The Kh-58 (Х-58; NATO: AS-11 'Kilter') is a Soviet anti-radiation missile with a range of 120 km. As of 2004 the Kh-58U variant was still the primary anti-radiation missile of Russia and its allies. It is being superseded by the Kh-31. The NATO reporting name is "Kilter".

==Development==
The Bereznyak design bureau had developed the liquid-fuelled Kh-28 (AS-9 ‘Kyle’) and the KSR-5P (AS-6) anti-radiation missiles. They merged with Raduga in 1967, so Raduga was given the contract in the early 1970s to develop a solid-fuel successor to the Kh-28 to equip the new Su-24M 'Fencer-D' attack aircraft. Consequently, the project was initially designated the Kh-24, before becoming the Kh-58.

During the 1980s a longer-range variant was developed, the Kh-58U, with lock-on-after-launch capability. Since the fall of the Soviet Union, Raduga have offered several versions for export.

==Design==
It was designed to be used in conjunction with the Su-24's L-086A "Fantasmagoria A" or L-086B "Fantasmagoria B" target acquisition system. The range achieved depends heavily on the launch altitude, thus the original Kh-58 has a range of 36 km from low level, 120 km from 10000 m, and 160 km from 15000 m.

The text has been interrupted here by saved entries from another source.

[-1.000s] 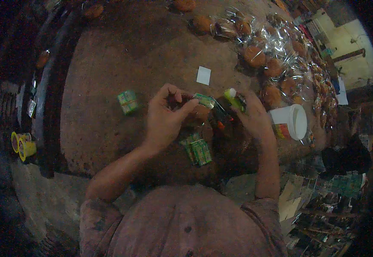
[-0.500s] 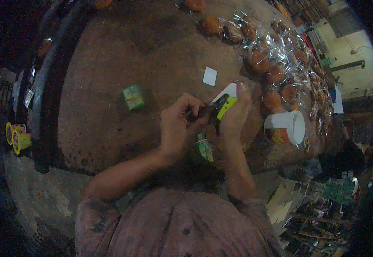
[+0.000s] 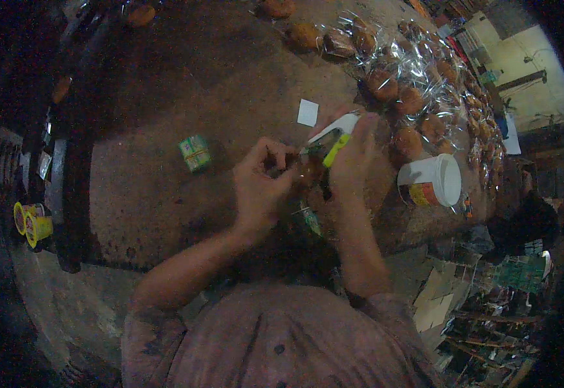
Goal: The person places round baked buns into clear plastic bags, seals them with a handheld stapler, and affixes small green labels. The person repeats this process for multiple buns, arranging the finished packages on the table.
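My right hand [image 3: 354,155] is wrapped around a white and lime-green hand stapler [image 3: 337,137], whose jaws point left and stand apart. Just left of the jaws, my left hand [image 3: 264,178] is closed, thumb and finger pinched together. Between the hands shows a dark brownish thing with shiny glints, perhaps the edge of a clear wrapper; its shape is hard to make out. Below it lies a small green and pale packet [image 3: 310,221], partly in shadow. A bundled green and yellow packet [image 3: 195,154] rests to the left, and a white paper square [image 3: 308,112] lies beyond my hands.
Many brown buns in clear wrap [image 3: 411,100] cover the table's right and far side. A white tub [image 3: 447,181] lies on its side by my right forearm. Yellow cups [image 3: 38,227] stand beyond the left table edge [image 3: 75,194]. A bare bun [image 3: 141,15] sits far left.
The stapler's jaws have spread wider apart. Both hands have shifted slightly within the view, and the whole view has turned a little.
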Tool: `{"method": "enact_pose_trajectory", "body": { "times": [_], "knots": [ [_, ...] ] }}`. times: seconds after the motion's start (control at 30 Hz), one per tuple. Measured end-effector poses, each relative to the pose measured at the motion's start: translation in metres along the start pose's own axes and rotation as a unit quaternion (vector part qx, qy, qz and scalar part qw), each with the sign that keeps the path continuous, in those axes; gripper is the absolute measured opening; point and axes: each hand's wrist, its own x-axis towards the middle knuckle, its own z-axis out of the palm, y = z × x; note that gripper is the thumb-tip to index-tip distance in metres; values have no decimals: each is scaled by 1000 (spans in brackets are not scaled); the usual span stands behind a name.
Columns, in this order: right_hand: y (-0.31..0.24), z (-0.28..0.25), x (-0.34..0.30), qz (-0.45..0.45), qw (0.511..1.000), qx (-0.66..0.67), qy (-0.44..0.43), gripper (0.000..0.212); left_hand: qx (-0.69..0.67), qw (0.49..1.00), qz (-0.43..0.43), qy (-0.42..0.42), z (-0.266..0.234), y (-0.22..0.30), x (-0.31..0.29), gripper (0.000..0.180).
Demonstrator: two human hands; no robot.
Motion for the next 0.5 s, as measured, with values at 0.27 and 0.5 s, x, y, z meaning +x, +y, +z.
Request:
{"method": "enact_pose_trajectory", "body": {
  "times": [0.27,0.5],
  "knots": [
    [23,-104,33,-185,736,-651,9,43,-43,996,-71,-26,-8,-9,16,22],
    [14,-101,28,-147,819,-554,13,38,27,998,-35,-44,-4,-13,19,23]
  ]
}}
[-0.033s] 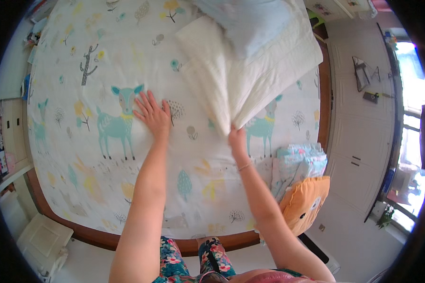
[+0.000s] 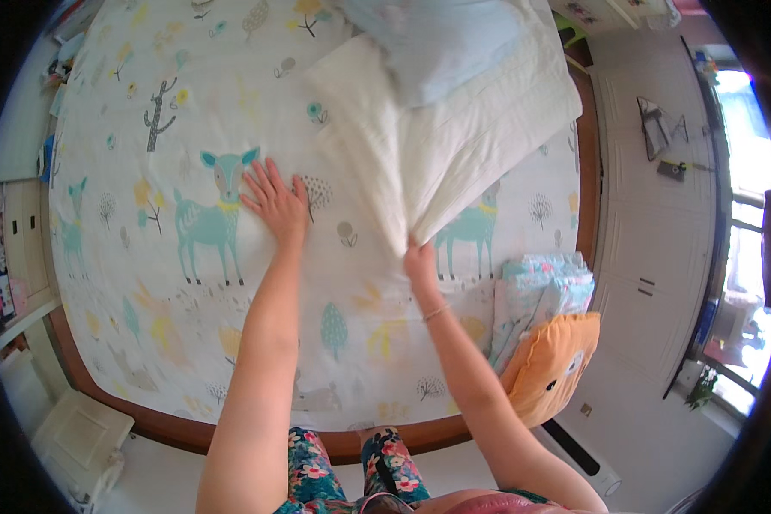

Like other Soviet missiles of the time, the Kh-58 could be fitted with a range of seeker heads designed to target specific air defence radars such as MIM-14 Nike-Hercules or MIM-104 Patriot.

==Operational history==
The Kh-58 was deployed in 1982 on the Su-24M 'Fencer D' in Soviet service. The Kh-58U entered service in 1991 on the Su-24M and MiG-25BM 'Foxbat-F'. The Kh-58E version can be carried on the Su-22M4 and Su-25TK as well, while the Kh-58UShE appears to be intended for Chinese Su-30MKK's.

Kh-58U missiles were first used in combat in November 1987 by Iraqi MiG-25BMs during the Iran-Iraq war against Iranian MIM-23B Hawk batteries, disabling at least one radar. In July 1988, Iraqi forces used upgraded Kh-58Us and Kh-31Ps against Iranian Westinghouse ADS-4 low-band and long-range early-warning radars, succeeding in destroying a radar site in Subashi with two missiles.

In August 2007, a Russian Kh-58 missile was fired at a Georgian radar site near the town of Tsitelubani, but it missed and failed to explode. During the 2008 Russo-Georgian war, Russian forces made no use of anti-radiation missiles, likely due Georgian air defenses keeping their radar systems turned off until Russian aircraft were in range and turn them back on long enough to acquire and fire at their targets, and a possible lack of confidence of the Russian Air Force in their anti-radiation missiles capabilities following the 2007 Georgia missile incident.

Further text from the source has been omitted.